TASK TO COMPLETE: When the line containing "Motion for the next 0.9" appears in the entries below, begin printing there and stop after the line containing "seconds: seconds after"; print each of those lines exactly and no other line.

[Dataset records]
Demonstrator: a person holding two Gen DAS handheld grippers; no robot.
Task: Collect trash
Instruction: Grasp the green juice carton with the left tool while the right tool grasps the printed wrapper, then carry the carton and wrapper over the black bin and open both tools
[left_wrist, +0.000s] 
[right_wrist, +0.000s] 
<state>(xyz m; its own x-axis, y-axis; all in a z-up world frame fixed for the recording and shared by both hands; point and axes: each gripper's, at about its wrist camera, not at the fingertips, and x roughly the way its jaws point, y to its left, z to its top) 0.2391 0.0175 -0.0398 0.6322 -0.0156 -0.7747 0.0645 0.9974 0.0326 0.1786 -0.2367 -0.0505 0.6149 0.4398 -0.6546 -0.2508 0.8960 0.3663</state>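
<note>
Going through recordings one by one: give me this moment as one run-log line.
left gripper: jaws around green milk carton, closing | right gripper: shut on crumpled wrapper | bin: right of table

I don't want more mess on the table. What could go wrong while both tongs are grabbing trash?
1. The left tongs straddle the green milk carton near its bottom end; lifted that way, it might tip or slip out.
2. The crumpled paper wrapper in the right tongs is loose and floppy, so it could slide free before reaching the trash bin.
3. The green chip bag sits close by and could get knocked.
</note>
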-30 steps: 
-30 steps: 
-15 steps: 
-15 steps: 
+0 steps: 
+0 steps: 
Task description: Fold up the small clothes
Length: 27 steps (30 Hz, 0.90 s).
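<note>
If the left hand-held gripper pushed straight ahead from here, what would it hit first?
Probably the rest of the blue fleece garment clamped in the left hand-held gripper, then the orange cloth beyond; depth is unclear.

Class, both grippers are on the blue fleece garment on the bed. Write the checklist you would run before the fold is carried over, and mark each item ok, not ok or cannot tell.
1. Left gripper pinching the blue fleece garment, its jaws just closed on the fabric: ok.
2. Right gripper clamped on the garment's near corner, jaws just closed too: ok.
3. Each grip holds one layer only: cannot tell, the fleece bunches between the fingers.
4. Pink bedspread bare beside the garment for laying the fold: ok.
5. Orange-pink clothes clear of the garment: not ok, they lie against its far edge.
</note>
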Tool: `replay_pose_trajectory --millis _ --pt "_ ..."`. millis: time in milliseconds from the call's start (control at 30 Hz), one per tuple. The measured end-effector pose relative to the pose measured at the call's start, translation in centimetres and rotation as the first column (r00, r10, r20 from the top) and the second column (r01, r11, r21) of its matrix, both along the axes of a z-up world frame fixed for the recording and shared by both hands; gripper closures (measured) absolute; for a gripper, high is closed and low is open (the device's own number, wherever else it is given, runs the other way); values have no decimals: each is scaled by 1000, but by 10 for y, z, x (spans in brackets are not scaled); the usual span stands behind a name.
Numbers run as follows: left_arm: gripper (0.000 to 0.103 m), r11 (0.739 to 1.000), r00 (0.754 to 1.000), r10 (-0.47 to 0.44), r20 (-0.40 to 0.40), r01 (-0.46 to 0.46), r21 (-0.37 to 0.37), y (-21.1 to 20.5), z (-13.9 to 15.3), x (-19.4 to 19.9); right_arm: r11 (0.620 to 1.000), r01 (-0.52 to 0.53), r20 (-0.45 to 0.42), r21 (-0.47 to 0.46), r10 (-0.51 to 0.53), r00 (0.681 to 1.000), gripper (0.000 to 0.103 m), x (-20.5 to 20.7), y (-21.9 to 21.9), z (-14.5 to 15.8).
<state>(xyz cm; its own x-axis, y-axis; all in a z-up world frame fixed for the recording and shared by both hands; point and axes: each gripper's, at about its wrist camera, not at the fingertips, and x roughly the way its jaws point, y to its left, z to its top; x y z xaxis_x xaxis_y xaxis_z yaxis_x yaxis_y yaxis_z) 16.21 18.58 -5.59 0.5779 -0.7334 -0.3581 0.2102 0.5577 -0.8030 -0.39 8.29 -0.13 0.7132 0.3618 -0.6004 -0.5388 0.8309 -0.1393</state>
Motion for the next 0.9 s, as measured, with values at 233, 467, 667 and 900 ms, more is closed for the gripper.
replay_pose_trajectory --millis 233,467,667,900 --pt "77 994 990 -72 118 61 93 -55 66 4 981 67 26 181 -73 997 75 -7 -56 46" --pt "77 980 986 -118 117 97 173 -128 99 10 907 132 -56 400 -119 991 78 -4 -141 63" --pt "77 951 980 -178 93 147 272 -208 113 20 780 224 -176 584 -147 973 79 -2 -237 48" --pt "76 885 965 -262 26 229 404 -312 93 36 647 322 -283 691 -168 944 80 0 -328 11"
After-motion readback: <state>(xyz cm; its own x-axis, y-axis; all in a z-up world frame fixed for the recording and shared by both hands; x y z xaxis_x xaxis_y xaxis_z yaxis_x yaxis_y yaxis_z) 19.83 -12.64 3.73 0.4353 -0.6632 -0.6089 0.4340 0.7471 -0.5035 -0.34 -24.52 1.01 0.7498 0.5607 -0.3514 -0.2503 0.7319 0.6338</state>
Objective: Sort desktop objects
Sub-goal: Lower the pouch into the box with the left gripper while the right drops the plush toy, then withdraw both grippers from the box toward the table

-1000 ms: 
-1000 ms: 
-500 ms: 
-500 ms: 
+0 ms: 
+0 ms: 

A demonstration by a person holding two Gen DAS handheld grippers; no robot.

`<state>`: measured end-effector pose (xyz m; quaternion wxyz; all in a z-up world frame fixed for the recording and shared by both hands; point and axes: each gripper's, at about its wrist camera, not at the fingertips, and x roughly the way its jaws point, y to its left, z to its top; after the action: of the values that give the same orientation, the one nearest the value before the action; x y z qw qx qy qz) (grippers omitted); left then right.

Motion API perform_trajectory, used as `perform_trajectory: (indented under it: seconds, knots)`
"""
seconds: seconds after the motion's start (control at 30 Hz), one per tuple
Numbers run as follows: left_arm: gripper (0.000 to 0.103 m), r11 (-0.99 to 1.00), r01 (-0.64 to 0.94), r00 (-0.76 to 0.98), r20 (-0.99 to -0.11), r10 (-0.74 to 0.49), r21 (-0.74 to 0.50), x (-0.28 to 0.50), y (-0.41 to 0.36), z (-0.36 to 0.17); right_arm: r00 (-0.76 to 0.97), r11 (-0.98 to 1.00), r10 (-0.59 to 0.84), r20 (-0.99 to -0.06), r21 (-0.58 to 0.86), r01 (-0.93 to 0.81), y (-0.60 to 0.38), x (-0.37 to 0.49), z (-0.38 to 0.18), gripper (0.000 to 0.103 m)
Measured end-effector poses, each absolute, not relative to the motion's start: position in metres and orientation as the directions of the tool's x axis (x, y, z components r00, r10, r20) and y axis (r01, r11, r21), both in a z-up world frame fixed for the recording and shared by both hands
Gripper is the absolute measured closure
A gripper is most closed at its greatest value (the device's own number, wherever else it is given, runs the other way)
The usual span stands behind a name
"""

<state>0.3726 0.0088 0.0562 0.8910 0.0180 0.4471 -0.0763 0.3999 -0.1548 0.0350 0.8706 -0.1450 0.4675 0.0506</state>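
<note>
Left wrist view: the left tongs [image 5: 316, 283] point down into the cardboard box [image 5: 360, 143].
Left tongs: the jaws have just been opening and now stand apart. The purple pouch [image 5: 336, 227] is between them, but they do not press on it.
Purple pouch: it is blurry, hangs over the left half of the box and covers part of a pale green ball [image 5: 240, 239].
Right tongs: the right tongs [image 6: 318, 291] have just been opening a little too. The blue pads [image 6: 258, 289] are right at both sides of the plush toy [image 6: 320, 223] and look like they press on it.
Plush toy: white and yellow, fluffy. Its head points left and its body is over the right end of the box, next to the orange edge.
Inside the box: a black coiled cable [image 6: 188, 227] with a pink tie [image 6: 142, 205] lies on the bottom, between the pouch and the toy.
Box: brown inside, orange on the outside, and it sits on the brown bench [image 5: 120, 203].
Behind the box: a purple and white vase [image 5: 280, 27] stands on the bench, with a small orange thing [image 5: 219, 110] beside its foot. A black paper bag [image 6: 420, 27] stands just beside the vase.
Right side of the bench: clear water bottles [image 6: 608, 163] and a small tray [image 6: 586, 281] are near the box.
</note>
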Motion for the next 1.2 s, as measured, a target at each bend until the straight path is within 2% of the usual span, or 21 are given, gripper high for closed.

WRITTEN ANSWER:
Motion for the next 0.9 s, as measured, with values at 233, 467, 667 and 900 ms, more is closed for the gripper.
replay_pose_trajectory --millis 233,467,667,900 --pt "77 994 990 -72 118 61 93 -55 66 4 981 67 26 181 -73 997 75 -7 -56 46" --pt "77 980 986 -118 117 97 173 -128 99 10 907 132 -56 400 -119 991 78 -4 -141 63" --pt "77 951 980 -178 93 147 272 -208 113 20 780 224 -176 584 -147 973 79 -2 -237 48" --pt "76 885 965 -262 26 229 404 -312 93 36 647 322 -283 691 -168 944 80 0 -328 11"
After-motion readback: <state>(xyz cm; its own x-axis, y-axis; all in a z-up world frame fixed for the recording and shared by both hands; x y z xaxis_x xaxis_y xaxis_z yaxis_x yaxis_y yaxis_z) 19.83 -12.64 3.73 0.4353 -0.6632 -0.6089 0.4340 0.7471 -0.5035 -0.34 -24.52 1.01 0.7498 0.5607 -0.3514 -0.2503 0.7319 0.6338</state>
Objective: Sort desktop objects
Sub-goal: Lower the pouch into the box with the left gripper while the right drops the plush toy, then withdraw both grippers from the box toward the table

-1000 ms: 
-1000 ms: 
-500 ms: 
-500 ms: 
+0 ms: 
+0 ms: 

A demonstration by a person holding two Gen DAS handheld grippers; no robot.

`<state>`: measured end-effector pose (xyz m; quaternion wxyz; all in a z-up world frame fixed for the recording and shared by both hands; point and axes: each gripper's, at about its wrist camera, not at the fingertips, and x roughly the way its jaws point, y to its left, z to its top; after the action: of the values that give the same orientation, the one nearest the value before the action; x y z qw qx qy qz) (grippers omitted); left then right.

Motion API perform_trajectory, used as `perform_trajectory: (indented under it: seconds, knots)`
"""
seconds: seconds after the motion's start (control at 30 Hz), one per tuple

Nothing further is needed to complete the exercise.